2024-05-08
Night Driving Is Hard for a Reason
If driving at night has gotten harder over the years, you are not imagining it. Modern LED and HID headlights are significantly brighter than the halogen headlights most of us grew up with. Add in bigger vehicles with higher-mounted headlights, and the glare situation on Canadian highways is genuinely worse than it was 15 years ago.
But there is also a biological component. Your pupils dilate more in the dark, which lets in more light but also more optical aberrations. Any uncorrected or under-corrected prescription becomes more noticeable. And as we age, the lens inside the eye scatters more light, which is why night glare tends to get worse after 40 even if your prescription has not changed.
Yellow "Night Driving" Glasses: The Biggest Myth
You have seen them advertised everywhere. Yellow-tinted glasses that claim to reduce glare and improve contrast at night. They are all over Amazon with thousands of five-star reviews.
Here is the problem: they do not work. Multiple studies, including research from the Schepens Eye Research Institute, have shown that yellow-tinted lenses actually reduce your ability to see at night. They filter out blue light, which does reduce the subjective feeling of glare (things feel less harsh). But they also reduce overall light transmission, which means you see pedestrians, road markings, and obstacles less clearly.
The five-star reviews are from people who notice the reduced glare sensation and assume they are seeing better. They are not. They are seeing less, but more comfortably. That is a dangerous trade-off when you are driving.
What Actually Helps
An up-to-date prescription
This is the most impactful and least exciting answer. Small prescription changes that you do not notice during the day become significant at night when your pupils are dilated. If your last eye exam was more than two years ago and night driving has gotten harder, start here. In Alberta, adults should have an eye exam every two years at minimum (annually if you are over 65 or have diabetes or other risk factors).

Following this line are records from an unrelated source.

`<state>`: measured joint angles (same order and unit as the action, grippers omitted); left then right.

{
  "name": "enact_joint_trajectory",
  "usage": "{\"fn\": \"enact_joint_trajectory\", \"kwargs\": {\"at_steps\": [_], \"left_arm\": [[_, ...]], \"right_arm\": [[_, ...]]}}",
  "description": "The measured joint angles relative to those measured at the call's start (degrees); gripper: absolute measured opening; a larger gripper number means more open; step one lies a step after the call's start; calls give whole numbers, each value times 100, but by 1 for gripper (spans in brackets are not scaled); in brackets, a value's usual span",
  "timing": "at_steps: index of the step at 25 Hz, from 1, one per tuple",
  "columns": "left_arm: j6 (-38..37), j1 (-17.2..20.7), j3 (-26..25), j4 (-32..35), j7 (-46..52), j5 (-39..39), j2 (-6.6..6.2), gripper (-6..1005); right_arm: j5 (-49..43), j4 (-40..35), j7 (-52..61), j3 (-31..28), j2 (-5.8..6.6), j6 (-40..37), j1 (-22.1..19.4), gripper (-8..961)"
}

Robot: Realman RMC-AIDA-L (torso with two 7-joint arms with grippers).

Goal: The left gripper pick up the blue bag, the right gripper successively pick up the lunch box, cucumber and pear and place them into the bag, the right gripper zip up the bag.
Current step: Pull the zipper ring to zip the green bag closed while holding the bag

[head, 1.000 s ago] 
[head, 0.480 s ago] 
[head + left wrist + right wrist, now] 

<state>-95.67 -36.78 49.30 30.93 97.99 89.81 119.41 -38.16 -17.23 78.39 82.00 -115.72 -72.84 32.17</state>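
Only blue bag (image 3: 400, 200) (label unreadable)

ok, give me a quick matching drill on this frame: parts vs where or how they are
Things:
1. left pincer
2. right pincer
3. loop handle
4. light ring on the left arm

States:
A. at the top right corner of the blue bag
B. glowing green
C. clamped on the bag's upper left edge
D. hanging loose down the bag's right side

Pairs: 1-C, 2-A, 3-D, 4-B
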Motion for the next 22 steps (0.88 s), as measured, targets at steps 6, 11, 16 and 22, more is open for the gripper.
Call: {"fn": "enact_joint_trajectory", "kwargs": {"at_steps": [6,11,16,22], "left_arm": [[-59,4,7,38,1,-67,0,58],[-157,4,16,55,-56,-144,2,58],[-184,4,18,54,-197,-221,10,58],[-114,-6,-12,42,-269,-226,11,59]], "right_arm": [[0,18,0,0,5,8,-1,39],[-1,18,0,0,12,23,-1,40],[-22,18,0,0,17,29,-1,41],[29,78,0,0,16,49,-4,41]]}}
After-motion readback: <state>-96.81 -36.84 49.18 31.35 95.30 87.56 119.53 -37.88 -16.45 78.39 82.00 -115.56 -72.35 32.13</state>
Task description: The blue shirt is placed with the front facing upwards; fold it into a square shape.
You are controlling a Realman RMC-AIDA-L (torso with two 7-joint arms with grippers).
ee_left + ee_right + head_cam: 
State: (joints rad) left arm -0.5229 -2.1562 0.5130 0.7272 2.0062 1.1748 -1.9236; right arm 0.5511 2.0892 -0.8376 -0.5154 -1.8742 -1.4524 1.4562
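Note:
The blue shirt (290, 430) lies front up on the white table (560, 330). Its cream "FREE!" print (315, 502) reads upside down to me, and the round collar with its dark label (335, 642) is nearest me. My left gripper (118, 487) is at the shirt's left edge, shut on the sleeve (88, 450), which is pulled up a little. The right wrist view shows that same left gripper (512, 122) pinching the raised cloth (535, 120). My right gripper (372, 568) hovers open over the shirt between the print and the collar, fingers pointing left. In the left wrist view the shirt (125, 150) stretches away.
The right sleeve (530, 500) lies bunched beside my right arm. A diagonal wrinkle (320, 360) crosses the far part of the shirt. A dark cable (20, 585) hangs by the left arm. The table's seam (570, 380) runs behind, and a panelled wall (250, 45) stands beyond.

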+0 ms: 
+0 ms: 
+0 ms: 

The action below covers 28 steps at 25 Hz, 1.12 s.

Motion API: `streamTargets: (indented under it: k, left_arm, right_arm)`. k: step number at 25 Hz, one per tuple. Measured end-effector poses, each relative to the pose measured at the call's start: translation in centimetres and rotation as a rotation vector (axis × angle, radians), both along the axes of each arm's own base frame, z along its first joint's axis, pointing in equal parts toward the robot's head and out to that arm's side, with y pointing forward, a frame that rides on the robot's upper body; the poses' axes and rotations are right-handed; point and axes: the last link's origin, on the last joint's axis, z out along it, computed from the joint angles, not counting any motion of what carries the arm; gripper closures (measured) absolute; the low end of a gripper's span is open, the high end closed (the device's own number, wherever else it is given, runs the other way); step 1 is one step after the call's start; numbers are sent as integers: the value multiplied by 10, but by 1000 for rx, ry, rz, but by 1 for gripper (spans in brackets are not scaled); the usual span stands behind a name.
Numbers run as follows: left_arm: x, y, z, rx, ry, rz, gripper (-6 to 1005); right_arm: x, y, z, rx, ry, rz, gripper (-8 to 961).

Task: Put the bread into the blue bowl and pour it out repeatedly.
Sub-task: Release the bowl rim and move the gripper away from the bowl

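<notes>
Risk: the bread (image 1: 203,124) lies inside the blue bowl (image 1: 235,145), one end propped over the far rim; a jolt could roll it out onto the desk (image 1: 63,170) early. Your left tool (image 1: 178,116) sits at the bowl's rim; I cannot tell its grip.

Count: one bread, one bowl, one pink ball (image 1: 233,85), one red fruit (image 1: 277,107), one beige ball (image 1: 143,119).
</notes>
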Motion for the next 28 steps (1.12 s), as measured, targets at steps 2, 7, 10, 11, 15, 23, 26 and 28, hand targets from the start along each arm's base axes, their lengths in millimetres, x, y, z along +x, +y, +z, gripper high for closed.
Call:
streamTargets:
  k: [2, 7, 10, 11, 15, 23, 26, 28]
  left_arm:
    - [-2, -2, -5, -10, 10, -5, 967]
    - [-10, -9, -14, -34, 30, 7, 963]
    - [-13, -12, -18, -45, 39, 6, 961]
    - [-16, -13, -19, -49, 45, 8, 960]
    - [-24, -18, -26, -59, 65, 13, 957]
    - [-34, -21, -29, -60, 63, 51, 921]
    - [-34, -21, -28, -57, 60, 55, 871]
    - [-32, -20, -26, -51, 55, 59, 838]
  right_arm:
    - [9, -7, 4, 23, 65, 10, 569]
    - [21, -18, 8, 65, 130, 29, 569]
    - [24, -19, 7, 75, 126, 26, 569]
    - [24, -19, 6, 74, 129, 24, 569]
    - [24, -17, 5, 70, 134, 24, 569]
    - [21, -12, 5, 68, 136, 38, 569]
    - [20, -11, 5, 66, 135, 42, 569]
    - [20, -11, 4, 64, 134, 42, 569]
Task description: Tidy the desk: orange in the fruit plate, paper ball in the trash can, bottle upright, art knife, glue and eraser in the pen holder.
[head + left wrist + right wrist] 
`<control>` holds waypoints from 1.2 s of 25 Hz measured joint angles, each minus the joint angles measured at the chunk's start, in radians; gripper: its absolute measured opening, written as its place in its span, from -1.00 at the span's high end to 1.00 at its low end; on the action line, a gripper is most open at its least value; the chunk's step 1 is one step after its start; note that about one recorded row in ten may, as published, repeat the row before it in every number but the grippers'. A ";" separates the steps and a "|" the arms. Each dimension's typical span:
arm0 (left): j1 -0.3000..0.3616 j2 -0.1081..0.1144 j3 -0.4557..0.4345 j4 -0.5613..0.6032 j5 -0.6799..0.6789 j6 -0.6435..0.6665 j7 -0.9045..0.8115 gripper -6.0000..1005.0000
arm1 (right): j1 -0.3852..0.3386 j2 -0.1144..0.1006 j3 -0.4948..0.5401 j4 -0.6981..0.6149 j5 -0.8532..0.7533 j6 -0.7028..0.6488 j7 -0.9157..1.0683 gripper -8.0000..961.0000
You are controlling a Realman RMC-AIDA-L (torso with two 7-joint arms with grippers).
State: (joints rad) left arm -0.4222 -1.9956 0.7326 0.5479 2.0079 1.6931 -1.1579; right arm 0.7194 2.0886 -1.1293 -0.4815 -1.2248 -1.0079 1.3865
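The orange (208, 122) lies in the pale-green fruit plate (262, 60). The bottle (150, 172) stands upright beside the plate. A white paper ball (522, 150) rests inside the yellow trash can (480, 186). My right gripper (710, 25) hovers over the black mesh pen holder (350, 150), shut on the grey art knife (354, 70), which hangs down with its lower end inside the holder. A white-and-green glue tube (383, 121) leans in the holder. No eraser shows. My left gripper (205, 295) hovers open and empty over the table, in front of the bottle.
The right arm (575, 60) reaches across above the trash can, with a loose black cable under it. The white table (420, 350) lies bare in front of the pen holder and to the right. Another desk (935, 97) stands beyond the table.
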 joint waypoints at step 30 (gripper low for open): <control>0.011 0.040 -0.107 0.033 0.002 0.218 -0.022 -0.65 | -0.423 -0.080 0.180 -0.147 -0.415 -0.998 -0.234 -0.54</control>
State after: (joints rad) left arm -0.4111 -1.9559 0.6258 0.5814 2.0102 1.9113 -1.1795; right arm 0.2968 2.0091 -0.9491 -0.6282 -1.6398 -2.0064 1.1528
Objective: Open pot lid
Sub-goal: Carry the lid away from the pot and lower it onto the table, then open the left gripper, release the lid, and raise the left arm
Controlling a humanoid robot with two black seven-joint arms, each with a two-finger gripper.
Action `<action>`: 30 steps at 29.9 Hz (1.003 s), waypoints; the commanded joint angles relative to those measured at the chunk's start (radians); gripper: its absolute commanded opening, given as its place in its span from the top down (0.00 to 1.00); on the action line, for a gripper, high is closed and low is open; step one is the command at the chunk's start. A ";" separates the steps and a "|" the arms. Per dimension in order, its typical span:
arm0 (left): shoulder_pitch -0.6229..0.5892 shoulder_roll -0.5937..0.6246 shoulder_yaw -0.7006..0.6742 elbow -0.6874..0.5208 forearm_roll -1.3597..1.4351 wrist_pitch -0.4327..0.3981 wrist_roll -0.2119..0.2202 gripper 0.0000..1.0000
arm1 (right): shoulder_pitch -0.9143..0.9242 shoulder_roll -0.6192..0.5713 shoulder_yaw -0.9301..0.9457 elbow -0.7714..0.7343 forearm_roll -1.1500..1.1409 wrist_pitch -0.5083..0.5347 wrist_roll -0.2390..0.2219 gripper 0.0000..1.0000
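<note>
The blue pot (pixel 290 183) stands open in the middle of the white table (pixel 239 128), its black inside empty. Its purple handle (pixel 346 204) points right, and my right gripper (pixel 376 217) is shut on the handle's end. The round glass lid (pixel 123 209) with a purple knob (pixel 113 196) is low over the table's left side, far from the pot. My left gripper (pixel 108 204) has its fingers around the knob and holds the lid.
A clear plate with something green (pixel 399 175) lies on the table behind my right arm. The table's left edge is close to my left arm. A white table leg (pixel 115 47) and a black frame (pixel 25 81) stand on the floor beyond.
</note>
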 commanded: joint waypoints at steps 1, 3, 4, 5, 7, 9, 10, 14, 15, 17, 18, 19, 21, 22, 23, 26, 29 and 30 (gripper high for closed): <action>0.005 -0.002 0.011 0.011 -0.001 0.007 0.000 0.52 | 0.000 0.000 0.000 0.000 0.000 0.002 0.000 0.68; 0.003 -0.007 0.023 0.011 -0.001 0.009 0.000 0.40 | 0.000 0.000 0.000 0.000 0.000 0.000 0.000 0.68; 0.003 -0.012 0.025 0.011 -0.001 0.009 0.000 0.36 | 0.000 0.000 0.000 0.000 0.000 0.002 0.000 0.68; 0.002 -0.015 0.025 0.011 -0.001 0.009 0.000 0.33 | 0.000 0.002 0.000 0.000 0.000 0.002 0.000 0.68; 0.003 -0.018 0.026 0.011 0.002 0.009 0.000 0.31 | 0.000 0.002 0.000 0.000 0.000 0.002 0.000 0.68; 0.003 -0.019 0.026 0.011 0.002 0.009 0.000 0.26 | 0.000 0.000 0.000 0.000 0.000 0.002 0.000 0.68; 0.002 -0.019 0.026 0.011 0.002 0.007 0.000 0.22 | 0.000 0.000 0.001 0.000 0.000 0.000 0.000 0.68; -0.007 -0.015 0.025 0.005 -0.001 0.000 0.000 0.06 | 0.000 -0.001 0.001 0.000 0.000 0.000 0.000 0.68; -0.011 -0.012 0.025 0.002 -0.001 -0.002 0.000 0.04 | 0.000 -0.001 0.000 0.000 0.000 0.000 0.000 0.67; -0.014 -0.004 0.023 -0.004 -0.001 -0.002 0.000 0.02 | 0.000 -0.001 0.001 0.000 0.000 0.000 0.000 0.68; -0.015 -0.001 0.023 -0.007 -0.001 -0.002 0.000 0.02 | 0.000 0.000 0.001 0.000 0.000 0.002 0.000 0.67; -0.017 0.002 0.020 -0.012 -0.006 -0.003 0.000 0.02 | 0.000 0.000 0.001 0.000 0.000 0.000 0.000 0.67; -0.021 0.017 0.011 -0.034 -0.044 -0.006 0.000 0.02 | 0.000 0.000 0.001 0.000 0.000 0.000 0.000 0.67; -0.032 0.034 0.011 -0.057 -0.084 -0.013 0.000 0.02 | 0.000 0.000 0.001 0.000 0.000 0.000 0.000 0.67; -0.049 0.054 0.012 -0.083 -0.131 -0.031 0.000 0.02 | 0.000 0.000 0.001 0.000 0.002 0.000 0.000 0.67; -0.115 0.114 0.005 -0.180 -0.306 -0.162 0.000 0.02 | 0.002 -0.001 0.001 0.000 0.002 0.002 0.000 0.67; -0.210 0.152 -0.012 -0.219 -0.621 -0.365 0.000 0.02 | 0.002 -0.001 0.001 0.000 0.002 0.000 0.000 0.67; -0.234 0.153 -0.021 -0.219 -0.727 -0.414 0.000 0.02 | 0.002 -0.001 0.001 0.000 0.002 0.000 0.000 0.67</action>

Good anti-reflective coating
A quality AR coating is the single best lens feature for night driving. It eliminates the internal reflections within the lens that create halos and starburst patterns around headlights. The difference between coated and uncoated lenses at night is dramatic. If your current glasses do not have AR coating, this upgrade alone will make a bigger difference than anything else on this list.
Clean lenses
Sounds obvious, but scratched or smudged lenses scatter light like crazy. A lens with a network of micro-scratches might look fine in daylight but turns every headlight into a starburst at night. If your lenses are more than two years old and you have not been great about cleaning them with proper solution, the scratches may be the problem.
A current windshield
While we are being practical: your car windshield picks up micro-pitting from road debris over the years. An old windshield scatters headlight glare significantly. Clean the inside of your windshield thoroughly. If the outside is heavily pitted, replacing it might help as much as new glasses.
What About Polarized Lenses?
Polarized lenses are excellent during the day. They cut reflected glare from wet roads, snow, and other vehicles beautifully. But at night they are counterproductive. They reduce the total amount of light reaching your eye, and they can make LCD instrument panels and some traffic signals harder to read. Do not wear polarized sunglasses for night driving. If someone is selling you "polarized night driving glasses," walk away.
Prescription Sunglasses That Transition?
Photochromic lenses (like Transitions) that darken in sunlight and clear indoors do get close to fully clear at night, but most retain a very slight residual tint. For most people this is fine. But if you are particularly sensitive to night glare, having a dedicated clear pair for nighttime and a separate pair of prescription sunglasses for daytime is the better setup.
The Cataract Question
If night driving has gotten dramatically worse over the past year or two, and updating your prescription and adding AR coating does not fix it, ask your optometrist about early cataracts. Cataracts scatter light inside the eye and night driving difficulty is often the first noticeable symptom, years before daytime vision is affected. Early cataracts are common after age 55 and are fully treatable with surgery when they progress enough.
The Realistic Approach
There is no magic lens that makes night driving feel like daytime. Anyone selling that is lying. But the combination of a current prescription, quality AR coating, clean lenses in good condition, and awareness of when to get your eyes checked will make a genuine, measurable difference.
And if you are finding that night driving is truly uncomfortable even with all of the above, that is worth mentioning at your next eye exam. There might be an underlying reason your doctor can identify and address.